> **WHAT YOU NEED TO DO**:
For this exercise, reproduce the entries below exactly, but only from the line containing "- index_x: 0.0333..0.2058" through the line containing "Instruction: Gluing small", both included.

(Entries taken from a collection)
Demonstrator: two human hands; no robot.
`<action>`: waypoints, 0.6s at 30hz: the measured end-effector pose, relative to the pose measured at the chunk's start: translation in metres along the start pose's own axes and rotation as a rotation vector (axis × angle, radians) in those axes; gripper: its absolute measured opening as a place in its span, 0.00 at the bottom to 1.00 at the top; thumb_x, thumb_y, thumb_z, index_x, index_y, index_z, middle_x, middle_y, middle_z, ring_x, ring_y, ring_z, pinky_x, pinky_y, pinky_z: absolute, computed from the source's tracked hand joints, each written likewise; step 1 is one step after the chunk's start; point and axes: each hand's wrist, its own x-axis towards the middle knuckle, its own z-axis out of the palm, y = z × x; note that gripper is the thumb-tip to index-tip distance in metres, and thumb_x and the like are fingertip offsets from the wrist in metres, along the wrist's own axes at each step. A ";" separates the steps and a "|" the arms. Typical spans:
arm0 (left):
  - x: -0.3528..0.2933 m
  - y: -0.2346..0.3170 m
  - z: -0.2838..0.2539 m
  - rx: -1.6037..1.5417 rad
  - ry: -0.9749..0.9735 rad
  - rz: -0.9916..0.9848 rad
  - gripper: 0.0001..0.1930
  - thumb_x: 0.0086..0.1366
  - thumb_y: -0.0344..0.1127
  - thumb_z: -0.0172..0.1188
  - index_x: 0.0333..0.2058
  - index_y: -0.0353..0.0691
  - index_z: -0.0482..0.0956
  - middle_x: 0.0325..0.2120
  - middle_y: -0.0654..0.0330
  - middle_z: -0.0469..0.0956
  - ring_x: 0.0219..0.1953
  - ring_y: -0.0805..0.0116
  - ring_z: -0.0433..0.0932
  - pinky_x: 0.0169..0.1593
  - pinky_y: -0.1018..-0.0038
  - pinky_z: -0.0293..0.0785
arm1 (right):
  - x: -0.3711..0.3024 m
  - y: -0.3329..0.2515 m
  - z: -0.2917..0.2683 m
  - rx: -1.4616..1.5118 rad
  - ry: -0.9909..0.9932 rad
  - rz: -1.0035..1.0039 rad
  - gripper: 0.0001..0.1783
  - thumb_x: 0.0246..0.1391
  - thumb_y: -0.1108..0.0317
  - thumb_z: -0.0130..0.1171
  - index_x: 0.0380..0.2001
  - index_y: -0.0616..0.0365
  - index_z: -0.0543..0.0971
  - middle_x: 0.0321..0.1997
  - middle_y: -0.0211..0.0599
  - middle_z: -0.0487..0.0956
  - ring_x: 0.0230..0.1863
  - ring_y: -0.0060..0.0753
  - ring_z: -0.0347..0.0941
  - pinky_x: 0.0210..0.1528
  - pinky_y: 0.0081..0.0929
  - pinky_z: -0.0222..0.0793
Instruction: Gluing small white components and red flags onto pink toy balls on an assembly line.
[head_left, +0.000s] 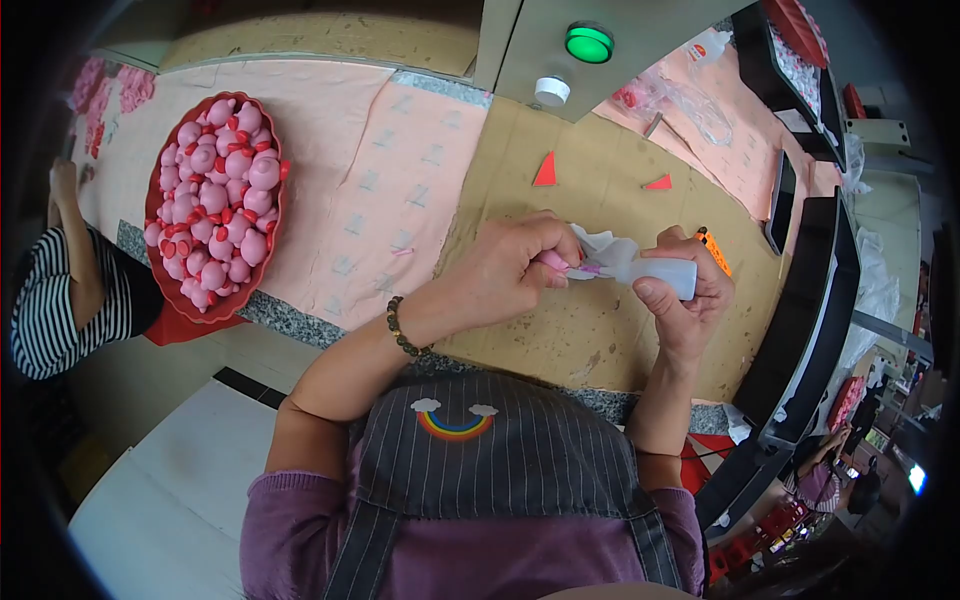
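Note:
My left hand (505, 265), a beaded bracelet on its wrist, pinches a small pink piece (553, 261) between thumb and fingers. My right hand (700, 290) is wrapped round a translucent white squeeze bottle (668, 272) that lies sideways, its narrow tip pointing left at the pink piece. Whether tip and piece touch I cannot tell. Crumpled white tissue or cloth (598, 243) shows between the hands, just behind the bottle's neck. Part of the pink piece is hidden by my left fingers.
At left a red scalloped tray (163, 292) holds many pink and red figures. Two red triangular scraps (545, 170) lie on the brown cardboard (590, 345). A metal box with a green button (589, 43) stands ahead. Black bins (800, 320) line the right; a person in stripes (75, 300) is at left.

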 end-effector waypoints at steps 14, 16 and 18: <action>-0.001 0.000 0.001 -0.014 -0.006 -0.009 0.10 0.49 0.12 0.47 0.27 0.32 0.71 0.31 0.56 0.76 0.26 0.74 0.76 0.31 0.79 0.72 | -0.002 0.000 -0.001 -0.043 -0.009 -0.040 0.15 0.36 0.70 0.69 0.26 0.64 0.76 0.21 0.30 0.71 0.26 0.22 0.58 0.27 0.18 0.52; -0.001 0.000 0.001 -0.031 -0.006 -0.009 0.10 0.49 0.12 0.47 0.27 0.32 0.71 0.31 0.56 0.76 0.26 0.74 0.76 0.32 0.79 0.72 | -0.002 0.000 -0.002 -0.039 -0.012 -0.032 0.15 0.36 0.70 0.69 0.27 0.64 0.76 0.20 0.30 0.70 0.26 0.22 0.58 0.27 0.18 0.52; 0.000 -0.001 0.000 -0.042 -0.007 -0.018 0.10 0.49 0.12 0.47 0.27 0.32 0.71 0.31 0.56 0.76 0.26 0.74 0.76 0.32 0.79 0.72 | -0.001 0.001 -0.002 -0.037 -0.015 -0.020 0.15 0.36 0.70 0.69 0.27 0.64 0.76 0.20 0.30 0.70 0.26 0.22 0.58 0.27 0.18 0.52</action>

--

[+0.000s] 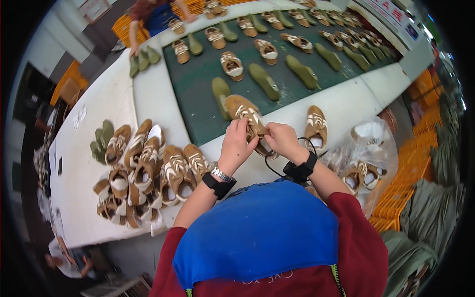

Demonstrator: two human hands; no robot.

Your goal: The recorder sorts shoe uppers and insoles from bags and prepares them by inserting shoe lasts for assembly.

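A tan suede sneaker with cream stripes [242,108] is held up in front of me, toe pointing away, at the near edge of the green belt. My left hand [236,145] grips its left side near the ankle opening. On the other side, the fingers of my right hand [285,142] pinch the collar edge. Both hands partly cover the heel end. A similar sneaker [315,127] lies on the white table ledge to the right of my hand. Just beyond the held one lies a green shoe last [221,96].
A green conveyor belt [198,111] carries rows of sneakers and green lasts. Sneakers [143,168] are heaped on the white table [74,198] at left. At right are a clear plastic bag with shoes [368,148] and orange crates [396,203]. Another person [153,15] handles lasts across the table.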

> **RESULT FOR THIS EXERCISE**:
  - index_x: 0.0333..0.2058
  - index_y: -0.0353..0.0691
  - index_z: -0.0482..0.0956
  - middle_x: 0.0325..0.2120
  - middle_y: -0.0654..0.0330
  - middle_z: -0.0469..0.0956
  - ring_x: 0.0219..0.1953
  - ring_y: -0.0805..0.0116
  - ring_z: -0.0433..0.0932
  - pinky_x: 0.0169..0.1593
  - pinky_y: -0.1018..-0.0038
  - pinky_z: -0.0293..0.0785
arm1 (right):
  - x: -0.3711..0.3024 m
  - y: -0.3329..0.2515 m
  - z: -0.2917..0.2683 m
  - rx: -1.4616..1.5118 rad
  - ry: -0.9909..0.9932 rad
  - rz: -1.0035..1.0039 rad
  - gripper: 0.0001..0.1783
  - thumb_x: 0.0246..0.1391
  - thumb_y: -0.1108..0.0317
  - thumb_z: -0.0130..0.1171
  - index_x: 0.0380..0.2001
  - index_y: -0.0616..0.0365
  - index_z: -0.0543..0.0971
  - middle_x: 0.0321..0.1997
  - middle_y: -0.0211..0.0599
  - middle_z: -0.0487..0.0956
  - ring_x: 0.0230..0.1863
  - ring_y: -0.0060..0.0753
  - ring_z: -0.0347..0.0941
  - pinky_x: 0.0210..0.1528
  - pinky_y: 0.0081..0.0929
  - pinky_z: -0.0222..0.0793
Instruction: Gluing small white components and red flags onto pink toy balls on an assembly line.

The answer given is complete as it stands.